CGI is looking for a Lead Big Data Developer who will design, build, and optimize large-scale data pipelines and processing systems.
The ideal candidate is a hands-on technologist with deep expertise in Python, PySpark, and SQL, capable of leading data initiatives, mentoring team members, and ensuring delivery of high-performance data solutions across the organization.
- Lead the design and development of scalable, efficient, and reliable data pipelines using PySpark, Python, and SQL.
- Collaborate with data architects, analysts, and business stakeholders to understand data requirements and translate them into technical solutions.
- Optimize data workflows for performance, scalability, and cost efficiency in big data environments (e.g., Databricks, EMR, GCP DataProc, or similar).
- Implement data ingestion, transformation, and aggregation processes from multiple structured and unstructured sources.
- Ensure data quality, integrity, and consistency through validation, testing, and monitoring frameworks.

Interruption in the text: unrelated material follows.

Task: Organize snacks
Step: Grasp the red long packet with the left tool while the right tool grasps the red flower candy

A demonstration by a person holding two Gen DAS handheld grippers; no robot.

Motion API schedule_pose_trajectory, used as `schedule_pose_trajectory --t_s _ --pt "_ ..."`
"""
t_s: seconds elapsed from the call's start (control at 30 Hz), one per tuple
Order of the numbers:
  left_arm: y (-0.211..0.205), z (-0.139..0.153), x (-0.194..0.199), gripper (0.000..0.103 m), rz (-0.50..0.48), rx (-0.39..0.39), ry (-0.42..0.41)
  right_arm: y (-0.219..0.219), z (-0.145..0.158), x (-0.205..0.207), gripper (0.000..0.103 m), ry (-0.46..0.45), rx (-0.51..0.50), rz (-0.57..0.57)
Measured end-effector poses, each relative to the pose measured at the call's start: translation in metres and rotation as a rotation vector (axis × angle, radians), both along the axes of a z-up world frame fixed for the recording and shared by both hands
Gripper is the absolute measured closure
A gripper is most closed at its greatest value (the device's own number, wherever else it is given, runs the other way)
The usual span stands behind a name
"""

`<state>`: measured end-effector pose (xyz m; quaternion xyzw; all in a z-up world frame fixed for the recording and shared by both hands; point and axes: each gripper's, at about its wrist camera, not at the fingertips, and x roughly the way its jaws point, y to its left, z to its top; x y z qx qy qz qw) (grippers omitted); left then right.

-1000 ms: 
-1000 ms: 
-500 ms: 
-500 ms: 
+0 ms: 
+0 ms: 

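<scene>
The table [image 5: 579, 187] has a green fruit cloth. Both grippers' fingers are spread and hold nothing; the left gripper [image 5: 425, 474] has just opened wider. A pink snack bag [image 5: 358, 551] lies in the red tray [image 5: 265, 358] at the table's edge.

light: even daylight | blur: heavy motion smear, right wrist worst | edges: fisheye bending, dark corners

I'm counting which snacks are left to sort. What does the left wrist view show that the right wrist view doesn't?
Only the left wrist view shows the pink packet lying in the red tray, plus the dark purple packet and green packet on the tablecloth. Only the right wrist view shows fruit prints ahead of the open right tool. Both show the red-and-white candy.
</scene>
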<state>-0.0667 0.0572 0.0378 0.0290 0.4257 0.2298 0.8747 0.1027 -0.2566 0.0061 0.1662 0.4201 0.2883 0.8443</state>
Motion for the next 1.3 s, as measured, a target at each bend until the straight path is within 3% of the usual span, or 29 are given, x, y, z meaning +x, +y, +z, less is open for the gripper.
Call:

- Work with cloud-based data platforms (AWS, Azure, or GCP) and leverage tools like S3, Delta Lake, or Snowflake.
- Design and enforce best practices for coding, version control, and CI/CD within the data engineering team.
- Provide technical leadership and mentorship to junior and mid-level developers.
- Collaborate with DevOps and DataOps teams for deployment and operationalization of data solutions.
- Stay updated with the latest technologies and trends in the big data ecosystem.
Required qualifications to be successful in this role:
Required Skills & Experience:-
8+ years of experience in data engineering or big data development, with at least 3+ years in a lead or senior role. Strong proficiency in Python for data processing, scripting, and automation. Advanced hands-on experience with PySpark (RDD, DataFrame, and Spark SQL APIs). Deep expertise in SQL (query optimization, analytical functions, performance tuning). Strong understanding of distributed data processing and data lake architectures. Experience working with Hadoop ecosystem (Hive, HDFS, Spark, Kafka, etc.). Hands-on experience with cloud platforms (AWS, Azure, or GCP) and data orchestration tools (Airflow, ADF, etc.). Solid understanding of data modeling, ETL design, and performance optimization. Experience with version control (Git) and CI/CD pipelines for data projects. Excellent communication and leadership skills, with the ability to guide cross-functional teams.